### Exercise prompt
Repeat exactly the lines from the first line of the records through the line containing "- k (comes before", and nothing more.

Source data
————————

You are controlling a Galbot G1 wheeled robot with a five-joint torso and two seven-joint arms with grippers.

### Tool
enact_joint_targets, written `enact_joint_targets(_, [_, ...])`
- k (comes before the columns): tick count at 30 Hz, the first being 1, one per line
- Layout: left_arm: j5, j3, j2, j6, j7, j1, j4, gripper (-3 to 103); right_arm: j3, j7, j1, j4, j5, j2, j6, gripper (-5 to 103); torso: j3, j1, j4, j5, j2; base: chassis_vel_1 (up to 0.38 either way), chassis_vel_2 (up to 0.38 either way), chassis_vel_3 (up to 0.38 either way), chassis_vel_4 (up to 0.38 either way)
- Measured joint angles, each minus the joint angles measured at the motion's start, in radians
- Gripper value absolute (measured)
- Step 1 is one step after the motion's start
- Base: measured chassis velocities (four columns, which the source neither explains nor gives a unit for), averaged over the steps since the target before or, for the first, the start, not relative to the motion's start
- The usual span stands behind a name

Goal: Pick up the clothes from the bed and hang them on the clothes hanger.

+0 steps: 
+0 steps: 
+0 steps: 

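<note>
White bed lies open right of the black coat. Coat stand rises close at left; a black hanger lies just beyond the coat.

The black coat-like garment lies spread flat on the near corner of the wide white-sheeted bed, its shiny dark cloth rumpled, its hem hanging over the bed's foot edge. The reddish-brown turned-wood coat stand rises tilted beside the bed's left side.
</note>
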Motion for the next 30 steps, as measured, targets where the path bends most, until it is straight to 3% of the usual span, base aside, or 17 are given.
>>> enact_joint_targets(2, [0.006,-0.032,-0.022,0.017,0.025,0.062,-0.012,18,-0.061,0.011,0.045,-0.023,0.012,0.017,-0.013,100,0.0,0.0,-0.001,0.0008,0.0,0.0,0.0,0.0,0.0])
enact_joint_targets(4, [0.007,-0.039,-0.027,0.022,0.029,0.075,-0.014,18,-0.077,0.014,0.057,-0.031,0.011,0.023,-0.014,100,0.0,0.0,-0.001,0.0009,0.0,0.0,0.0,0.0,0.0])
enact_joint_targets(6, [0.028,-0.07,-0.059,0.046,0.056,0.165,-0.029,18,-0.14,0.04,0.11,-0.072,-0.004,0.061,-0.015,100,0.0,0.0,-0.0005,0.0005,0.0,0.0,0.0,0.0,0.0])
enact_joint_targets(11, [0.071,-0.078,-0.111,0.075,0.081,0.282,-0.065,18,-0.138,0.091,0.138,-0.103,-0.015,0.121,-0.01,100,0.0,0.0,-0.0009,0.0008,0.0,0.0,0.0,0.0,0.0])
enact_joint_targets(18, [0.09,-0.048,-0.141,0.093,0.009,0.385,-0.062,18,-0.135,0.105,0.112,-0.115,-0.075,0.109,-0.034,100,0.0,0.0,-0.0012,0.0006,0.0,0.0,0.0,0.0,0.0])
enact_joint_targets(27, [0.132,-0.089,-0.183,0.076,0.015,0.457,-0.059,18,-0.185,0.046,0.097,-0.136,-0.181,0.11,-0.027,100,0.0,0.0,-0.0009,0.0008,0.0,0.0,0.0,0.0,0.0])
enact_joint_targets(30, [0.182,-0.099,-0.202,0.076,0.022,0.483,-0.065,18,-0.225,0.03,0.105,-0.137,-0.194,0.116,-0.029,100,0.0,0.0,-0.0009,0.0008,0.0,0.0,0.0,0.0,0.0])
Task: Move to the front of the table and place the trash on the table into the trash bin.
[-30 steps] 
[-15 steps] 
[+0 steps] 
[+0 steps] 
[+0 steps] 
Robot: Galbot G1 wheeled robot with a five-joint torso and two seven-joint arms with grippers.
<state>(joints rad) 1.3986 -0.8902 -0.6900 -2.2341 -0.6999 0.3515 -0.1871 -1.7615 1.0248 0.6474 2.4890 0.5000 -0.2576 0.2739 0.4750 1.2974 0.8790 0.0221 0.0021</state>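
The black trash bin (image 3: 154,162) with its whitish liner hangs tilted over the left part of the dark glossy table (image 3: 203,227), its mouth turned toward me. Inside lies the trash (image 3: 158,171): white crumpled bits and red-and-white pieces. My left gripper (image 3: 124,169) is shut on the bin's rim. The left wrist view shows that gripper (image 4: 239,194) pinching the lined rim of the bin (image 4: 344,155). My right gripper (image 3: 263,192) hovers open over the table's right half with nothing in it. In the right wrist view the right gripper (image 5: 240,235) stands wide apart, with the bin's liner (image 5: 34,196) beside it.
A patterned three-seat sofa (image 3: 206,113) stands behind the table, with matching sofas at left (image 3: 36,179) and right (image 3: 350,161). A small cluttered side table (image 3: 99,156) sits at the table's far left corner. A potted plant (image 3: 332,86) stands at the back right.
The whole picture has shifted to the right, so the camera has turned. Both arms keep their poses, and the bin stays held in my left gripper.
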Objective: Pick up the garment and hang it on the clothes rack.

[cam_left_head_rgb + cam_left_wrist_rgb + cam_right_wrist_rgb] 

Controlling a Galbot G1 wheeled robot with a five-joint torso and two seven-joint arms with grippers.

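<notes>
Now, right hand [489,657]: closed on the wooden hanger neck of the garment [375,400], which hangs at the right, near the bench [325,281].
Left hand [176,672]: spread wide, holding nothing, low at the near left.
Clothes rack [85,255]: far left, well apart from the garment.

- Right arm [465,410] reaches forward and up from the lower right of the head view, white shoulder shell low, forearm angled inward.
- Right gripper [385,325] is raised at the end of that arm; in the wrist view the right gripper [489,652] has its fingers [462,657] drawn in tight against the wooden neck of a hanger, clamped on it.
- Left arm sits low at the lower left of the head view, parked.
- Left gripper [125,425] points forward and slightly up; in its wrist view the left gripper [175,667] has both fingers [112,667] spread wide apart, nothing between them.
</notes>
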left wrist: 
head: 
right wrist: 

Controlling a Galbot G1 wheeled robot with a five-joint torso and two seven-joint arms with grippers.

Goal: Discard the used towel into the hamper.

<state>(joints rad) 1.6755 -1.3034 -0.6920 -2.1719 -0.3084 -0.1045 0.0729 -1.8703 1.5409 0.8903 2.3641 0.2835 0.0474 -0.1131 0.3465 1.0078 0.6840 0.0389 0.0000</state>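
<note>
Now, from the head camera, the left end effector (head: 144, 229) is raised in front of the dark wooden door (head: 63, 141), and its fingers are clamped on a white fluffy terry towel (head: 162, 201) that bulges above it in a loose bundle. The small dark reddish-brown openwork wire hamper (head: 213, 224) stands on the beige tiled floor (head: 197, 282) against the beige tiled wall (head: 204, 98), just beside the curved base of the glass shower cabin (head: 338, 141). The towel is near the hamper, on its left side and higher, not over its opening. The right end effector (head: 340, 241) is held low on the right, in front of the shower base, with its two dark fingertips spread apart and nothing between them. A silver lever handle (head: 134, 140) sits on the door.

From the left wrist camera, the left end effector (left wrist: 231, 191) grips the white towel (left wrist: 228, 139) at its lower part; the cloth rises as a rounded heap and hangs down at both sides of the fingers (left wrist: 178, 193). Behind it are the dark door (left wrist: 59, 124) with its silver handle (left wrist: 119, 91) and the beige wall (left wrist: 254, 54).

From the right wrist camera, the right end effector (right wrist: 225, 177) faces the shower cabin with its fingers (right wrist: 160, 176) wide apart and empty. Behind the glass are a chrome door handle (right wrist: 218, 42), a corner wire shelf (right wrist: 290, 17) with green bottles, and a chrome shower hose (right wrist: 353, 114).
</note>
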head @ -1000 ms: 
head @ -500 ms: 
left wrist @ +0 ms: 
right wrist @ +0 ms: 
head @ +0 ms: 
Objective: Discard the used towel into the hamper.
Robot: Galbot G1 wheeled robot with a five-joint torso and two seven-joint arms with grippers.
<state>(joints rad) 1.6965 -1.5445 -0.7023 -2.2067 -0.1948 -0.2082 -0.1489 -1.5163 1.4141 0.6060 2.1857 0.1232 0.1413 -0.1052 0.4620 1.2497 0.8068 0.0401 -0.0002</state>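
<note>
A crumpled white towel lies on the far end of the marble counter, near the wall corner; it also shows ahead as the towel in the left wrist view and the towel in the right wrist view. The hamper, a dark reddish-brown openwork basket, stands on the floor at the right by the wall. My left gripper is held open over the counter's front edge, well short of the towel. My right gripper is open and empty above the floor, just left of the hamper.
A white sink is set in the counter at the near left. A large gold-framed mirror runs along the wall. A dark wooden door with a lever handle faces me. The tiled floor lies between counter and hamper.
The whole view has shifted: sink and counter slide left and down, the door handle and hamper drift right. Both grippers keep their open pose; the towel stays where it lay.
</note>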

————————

### Worked solution
You are controlling a Galbot G1 wheeled robot with a five-joint torso and two seven-joint arms with grippers.

### Tool
enact_joint_targets, written `enact_joint_targets(_, [_, ...])`
- k (comes before the columns): tick count at 30 Hz, the first being 1, one per line

This finishes the exercise.